General Research Interests:

My general interest is in machine perception of music, that is to what extent is the information contained in musical signals and musical scores accessible by computer. My initial interest in this area was in pitch tracking by computer both in the frequency domain and in the time domain and in pitch perception by humans. Other problems I've studied have included the use of autocorrelation to determine musical meter, pitch perception of frequency modulated musical signals by skilled performers, harmonicity of musical instruments, limits of accuracy in performances and in pitch perception by skilled musicians, and the effects of noise on accuracy of calculations using the phase vocoder. Most recently I have been interested in musical instrument identification by computer. My initial results were an exploration of the effectiveness of speaker identification techniques using pattern recognition and a Gaussian mixture model with cepstral coefficients as features. More recently I have examined the effectiveness of a number of features in addition to cepstral coefficients, including autocorrelation coefficients, spectral centroid, spectral irregularity, and moments of the time wave, for the identification of members of the woodwind family of musical instruments. Publications are listed on my Wellesley page.

Recent Projects:

Musical instrument identification

a. Oboe/Sax identification

Calculations have been carried out using cepstral coefficients and autocorrelation coefficients as features to distinguish between sounds produced by oboes and by saxophones. These computer calculations had a higher success rate than human perception experiments on the same sounds.

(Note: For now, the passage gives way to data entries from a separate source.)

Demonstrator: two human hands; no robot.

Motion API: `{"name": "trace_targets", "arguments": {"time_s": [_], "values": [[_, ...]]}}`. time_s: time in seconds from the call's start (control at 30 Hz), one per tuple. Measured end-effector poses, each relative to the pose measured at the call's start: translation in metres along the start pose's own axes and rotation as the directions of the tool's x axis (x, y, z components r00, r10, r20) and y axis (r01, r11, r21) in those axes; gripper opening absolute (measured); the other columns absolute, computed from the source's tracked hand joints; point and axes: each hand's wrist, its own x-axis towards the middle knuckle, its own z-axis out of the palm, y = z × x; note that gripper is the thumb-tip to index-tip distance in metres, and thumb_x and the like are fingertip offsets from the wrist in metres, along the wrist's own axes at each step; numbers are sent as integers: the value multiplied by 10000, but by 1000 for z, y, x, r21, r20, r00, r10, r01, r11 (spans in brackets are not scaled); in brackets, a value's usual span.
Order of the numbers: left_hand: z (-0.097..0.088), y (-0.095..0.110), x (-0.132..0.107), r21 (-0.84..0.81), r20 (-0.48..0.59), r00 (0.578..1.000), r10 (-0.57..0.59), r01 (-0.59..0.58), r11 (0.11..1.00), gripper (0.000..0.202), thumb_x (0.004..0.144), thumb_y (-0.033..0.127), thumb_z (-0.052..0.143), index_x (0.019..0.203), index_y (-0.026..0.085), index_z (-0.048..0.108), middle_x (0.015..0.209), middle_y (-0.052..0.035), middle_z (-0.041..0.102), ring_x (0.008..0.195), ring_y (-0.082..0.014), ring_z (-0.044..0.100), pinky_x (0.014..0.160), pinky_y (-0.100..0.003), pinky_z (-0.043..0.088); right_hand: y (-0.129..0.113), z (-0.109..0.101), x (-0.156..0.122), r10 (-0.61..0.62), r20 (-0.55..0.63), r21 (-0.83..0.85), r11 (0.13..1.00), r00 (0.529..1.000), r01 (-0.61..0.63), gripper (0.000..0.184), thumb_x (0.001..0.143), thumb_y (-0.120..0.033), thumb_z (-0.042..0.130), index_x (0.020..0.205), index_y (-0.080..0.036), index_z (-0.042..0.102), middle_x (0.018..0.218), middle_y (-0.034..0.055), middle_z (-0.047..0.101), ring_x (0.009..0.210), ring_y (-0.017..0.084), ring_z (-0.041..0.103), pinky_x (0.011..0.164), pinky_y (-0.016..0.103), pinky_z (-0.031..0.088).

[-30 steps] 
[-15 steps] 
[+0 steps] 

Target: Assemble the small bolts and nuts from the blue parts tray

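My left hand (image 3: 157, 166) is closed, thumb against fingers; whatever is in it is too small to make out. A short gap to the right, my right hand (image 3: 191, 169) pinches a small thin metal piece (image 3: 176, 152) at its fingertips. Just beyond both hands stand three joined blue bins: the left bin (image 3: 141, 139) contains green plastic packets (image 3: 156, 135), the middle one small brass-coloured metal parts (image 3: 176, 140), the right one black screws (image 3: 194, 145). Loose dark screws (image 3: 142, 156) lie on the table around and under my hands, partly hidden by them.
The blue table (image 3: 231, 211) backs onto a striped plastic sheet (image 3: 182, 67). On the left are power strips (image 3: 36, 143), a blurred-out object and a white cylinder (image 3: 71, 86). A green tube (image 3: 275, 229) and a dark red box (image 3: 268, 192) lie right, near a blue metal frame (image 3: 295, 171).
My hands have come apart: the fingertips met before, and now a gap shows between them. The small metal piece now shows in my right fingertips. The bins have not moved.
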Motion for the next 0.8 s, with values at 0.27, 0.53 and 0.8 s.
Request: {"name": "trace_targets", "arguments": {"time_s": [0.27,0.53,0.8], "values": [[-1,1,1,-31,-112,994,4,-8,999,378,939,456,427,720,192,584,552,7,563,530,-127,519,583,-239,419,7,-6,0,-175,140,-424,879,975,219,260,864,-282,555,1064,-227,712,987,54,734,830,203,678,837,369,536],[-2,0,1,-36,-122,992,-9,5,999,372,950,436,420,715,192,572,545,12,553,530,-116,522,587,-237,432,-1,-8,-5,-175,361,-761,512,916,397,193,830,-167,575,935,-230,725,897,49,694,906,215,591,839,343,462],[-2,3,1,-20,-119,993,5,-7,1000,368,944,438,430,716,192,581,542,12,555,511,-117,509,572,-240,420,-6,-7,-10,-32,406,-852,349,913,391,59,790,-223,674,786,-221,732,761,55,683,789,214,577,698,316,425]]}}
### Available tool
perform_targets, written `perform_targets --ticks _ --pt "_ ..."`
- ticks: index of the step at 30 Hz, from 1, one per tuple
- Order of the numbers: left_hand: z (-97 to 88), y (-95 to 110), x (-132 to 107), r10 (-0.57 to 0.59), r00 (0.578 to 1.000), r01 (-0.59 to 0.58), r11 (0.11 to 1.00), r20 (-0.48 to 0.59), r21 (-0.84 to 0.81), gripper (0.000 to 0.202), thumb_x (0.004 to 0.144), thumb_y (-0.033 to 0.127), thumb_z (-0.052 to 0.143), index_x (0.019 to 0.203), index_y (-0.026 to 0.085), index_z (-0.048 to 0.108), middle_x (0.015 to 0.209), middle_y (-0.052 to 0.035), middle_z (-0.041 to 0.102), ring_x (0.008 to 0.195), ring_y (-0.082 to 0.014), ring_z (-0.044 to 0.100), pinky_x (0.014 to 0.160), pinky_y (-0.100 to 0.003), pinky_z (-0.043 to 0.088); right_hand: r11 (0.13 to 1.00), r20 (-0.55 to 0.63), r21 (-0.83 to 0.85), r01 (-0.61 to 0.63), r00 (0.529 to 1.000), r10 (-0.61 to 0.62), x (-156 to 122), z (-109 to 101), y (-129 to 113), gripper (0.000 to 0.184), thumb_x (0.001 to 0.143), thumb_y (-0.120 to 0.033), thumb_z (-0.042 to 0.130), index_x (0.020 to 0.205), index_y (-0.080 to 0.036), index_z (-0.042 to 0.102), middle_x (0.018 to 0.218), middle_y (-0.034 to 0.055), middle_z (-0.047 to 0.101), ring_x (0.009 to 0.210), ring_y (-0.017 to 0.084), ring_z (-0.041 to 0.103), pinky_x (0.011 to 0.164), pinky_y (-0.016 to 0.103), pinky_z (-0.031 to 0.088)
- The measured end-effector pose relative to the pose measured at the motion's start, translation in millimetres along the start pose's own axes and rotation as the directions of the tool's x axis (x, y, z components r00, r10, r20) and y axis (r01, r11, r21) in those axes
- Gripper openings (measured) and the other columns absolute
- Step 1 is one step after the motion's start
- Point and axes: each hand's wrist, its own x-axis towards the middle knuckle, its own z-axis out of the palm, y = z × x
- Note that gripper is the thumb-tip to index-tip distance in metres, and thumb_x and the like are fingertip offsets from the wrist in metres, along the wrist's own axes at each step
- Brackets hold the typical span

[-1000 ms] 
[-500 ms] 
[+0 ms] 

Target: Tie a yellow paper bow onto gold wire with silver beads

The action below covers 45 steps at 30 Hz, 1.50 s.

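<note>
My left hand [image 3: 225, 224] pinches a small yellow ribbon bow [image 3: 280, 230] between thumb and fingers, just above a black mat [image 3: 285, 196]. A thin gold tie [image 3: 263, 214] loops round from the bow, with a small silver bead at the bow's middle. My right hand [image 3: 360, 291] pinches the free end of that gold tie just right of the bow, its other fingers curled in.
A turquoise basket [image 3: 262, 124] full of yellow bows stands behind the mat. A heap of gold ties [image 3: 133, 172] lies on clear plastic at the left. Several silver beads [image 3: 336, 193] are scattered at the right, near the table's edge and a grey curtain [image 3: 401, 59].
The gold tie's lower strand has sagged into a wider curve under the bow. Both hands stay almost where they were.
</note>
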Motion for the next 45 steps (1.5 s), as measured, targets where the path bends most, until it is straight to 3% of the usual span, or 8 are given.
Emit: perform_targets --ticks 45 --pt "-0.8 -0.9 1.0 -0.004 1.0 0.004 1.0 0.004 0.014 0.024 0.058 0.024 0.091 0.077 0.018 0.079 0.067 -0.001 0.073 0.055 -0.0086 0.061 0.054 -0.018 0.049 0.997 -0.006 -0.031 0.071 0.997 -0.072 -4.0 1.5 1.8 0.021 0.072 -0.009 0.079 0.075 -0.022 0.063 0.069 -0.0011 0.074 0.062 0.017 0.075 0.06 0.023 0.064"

b. Woodwind identification

I have examined the effectiveness of a number of features in addition to cepstral coefficients, including autocorrelation coefficients, constant Q coefficients, spectral centroid, spectral irregularity, and moments of the time wave, for the identification of members of the woodwind family of musical instruments. Most effective was spectral irregularity (84 % correct identifications) followed by cepstral coefficients and autocorrelation coefficients.

Independent Component Analysis and Non-Negative Matrix Factorization

With Paris Smaragdis we have successfully separated the notes of both trills and more complicated polyphonic musical passages using ICA and NMF. We can thus estimate the spectral profile and the temporal information of every note in these examples.

Current Project:

Classification of Vocalizations of Killer Whales

A large number of whale sounds recorded from the Captive Killer Whale Population at Marineland of Antibes, France were classified into call types using acoustic input and visual examination of spectral patterns [A. Hodgins-Davis, ``An Analysis of the Vocal Repertoire of the Captive Killer Whale Population at Marineland of Antibes, France,'' thesis, Wellesley College, 2004]. The melodic contour of these sounds was calculated using two methods of pitch tracking. [J. C. Brown et al, " Calculation of repetition rates of the vocalizations of killer whales", JASA 116, 2004]. Using dynamic time warping and a kmeans classifier, they have since been classified into 10 groups to compare with the 9 perceptual groups with roughly 90 % accuracy. [J.C. Brown and P.J.O. Miller, " Classification of Vocalizations of Killer Whales Using Dynamic Time Warping", submitted to WASPAA05] This method will be tested on other perceptually-grouped killer whale sounds, and other means of classification eliminating the tedious step of pitch tracking are being explored.